Mother, who no longer could remember how to get from one room to another without getting lost, didn't watch television, but would nap all day long. Whenever I suggested to her to watch a favorite show, she'd reply, "I'm into interested in that anymore." Or she'd suggest "go riding." She didn't have to think or listen to anyone but me when I took her for a ride through the countryside. She'd ride to the ends of the earth without complaining, as long as she was moving without trying.

I was only 20 years younger than my parents, but still I couldn't understand their desire to do nothing.

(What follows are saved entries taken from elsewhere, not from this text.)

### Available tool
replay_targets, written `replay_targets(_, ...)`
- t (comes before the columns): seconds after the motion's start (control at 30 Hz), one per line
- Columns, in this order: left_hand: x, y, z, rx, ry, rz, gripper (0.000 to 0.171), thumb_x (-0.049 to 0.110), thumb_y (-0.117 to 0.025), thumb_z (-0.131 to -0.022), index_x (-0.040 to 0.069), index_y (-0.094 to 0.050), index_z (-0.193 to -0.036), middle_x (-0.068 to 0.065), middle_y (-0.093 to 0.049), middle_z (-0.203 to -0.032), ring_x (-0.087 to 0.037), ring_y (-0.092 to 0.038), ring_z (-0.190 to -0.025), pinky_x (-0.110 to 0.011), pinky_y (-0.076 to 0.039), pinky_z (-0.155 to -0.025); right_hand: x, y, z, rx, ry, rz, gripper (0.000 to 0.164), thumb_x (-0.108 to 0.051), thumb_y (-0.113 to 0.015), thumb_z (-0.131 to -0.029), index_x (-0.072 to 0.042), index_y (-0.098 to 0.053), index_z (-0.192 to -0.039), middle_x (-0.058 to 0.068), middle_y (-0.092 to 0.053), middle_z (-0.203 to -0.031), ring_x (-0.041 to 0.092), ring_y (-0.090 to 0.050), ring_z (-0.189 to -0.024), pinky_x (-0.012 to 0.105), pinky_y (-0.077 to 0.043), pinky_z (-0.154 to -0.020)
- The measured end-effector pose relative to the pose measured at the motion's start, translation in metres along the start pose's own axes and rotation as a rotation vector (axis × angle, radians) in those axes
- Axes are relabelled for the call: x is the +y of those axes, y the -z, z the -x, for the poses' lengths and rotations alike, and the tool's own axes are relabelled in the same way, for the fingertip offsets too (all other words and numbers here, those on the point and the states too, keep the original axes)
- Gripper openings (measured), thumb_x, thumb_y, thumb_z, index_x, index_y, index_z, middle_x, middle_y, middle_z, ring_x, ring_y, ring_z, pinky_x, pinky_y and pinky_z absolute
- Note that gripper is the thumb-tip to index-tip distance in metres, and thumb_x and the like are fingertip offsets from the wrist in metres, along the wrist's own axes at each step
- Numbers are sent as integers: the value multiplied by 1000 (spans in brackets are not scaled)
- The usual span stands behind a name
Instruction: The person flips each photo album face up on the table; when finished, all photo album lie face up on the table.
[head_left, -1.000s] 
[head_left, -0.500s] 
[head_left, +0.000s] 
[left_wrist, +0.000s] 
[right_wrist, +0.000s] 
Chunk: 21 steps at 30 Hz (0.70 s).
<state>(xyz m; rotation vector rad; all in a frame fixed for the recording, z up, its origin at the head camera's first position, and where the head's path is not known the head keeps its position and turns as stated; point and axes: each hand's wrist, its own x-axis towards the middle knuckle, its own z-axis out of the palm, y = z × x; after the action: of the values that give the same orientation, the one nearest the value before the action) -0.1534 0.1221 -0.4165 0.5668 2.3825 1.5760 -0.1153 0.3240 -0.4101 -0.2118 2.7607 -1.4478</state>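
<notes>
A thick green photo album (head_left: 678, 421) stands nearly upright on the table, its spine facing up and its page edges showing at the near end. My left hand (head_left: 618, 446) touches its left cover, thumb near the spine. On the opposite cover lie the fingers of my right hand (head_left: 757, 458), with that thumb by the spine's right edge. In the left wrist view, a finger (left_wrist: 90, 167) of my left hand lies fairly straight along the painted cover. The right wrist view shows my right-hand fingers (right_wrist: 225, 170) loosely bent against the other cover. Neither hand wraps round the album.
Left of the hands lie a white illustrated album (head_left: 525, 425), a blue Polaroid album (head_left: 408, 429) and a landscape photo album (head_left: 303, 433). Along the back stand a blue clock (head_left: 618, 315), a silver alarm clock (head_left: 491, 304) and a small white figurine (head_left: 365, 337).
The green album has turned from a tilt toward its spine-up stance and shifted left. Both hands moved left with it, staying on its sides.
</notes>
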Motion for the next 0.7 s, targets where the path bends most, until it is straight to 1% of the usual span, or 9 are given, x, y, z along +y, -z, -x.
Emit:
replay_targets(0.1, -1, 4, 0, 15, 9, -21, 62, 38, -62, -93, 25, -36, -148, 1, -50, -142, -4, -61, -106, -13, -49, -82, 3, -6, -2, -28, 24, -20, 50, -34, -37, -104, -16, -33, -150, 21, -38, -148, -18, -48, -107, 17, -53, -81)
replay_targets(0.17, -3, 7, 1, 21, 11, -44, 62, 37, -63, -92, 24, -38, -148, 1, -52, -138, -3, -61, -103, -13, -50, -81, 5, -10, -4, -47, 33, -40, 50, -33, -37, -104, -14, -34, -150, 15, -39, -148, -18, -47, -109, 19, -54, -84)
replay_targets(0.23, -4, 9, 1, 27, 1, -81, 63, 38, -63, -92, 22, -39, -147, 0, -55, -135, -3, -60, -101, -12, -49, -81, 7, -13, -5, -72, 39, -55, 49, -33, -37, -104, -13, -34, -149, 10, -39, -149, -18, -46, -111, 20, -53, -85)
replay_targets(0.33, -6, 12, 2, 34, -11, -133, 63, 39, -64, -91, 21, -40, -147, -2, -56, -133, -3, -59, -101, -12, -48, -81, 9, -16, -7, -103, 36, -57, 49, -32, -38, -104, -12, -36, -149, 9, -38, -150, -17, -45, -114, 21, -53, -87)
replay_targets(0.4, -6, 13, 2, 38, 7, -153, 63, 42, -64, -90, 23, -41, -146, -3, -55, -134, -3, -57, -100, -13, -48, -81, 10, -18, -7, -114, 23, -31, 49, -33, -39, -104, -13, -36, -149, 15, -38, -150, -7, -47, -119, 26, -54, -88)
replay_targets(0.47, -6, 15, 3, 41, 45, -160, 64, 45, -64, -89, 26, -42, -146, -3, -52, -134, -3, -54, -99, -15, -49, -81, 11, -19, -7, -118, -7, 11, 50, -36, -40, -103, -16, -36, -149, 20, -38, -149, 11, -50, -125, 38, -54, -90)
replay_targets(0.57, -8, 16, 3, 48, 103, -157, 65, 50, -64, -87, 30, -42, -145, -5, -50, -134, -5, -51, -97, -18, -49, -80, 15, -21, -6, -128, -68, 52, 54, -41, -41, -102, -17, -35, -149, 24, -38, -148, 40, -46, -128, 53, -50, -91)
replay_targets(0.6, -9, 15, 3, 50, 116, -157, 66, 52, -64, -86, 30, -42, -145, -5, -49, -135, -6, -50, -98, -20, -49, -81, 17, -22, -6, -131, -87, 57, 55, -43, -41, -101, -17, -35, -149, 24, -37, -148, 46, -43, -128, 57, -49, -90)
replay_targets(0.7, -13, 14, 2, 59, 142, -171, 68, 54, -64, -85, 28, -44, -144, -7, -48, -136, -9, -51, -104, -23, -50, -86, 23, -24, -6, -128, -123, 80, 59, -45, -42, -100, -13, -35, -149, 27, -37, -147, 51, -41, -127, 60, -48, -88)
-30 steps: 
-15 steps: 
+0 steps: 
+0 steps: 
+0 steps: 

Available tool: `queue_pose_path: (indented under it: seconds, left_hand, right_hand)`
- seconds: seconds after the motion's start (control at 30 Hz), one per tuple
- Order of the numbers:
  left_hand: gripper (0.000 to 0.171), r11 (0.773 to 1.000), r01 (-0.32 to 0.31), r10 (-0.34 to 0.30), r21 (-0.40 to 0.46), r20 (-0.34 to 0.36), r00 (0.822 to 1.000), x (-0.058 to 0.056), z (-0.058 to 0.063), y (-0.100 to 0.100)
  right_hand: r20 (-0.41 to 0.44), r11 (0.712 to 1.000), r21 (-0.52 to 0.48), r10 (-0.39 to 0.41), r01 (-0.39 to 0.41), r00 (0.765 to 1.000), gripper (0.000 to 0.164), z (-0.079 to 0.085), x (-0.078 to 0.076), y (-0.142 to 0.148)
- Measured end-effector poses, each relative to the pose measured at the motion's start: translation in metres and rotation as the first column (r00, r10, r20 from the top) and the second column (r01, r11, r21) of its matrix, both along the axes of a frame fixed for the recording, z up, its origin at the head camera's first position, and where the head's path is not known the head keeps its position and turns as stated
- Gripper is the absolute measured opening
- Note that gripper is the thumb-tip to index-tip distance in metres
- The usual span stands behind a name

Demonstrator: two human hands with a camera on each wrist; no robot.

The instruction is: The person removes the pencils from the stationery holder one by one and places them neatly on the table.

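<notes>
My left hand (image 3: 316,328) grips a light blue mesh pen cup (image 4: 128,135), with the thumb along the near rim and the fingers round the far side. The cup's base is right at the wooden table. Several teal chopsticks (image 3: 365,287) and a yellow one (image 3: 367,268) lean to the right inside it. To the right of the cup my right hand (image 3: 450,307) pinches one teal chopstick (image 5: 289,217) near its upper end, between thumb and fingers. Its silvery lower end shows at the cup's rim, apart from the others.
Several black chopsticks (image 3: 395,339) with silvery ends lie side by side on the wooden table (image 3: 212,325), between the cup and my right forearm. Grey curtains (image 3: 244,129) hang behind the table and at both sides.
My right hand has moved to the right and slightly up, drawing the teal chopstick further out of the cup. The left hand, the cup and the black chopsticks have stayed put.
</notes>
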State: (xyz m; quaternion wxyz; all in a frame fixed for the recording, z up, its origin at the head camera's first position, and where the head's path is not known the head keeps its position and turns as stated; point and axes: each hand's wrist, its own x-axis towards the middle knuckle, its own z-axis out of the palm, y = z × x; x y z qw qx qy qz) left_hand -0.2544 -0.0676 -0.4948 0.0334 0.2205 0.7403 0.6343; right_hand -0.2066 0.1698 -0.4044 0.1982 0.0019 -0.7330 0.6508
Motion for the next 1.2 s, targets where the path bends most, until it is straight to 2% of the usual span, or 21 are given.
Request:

Today I do. However, what is nothing to you is something to me.

I am now 20 years older, the same age as my mother. Luckily, I have a few sit-down hobbies I enjoy. But I don't look at television. Why? Because the speakers on the programs are talking too fast. Is this typical of us Southerners, that at an older age when we are so immersed with the slow language of the South,can't understand anyone from any other part of the country because they speak too fast for us to register the words?

I've become more fond of the bed for afternoon naps than any other time of my life. A short time in exercise, followed by running errands makes me tired. I flop down on the bed and have the best sleep of any withing 24 hours. Despite chasing ancestors,viewing a good movie on my Kindle, or reading the latest crime novel, I can be engaged all afternoon, but at 5 p.m. I notice I've missed my nap and fall into a stupor of two hours.

If it is true about napping extending one's life, I should hang around doing the same thing past my 100th. I've always said I hope to live to 140 because there are so many areas I want to cover. At the rate I'm going now with these naps, I can certainly count on additional years being added to my present age.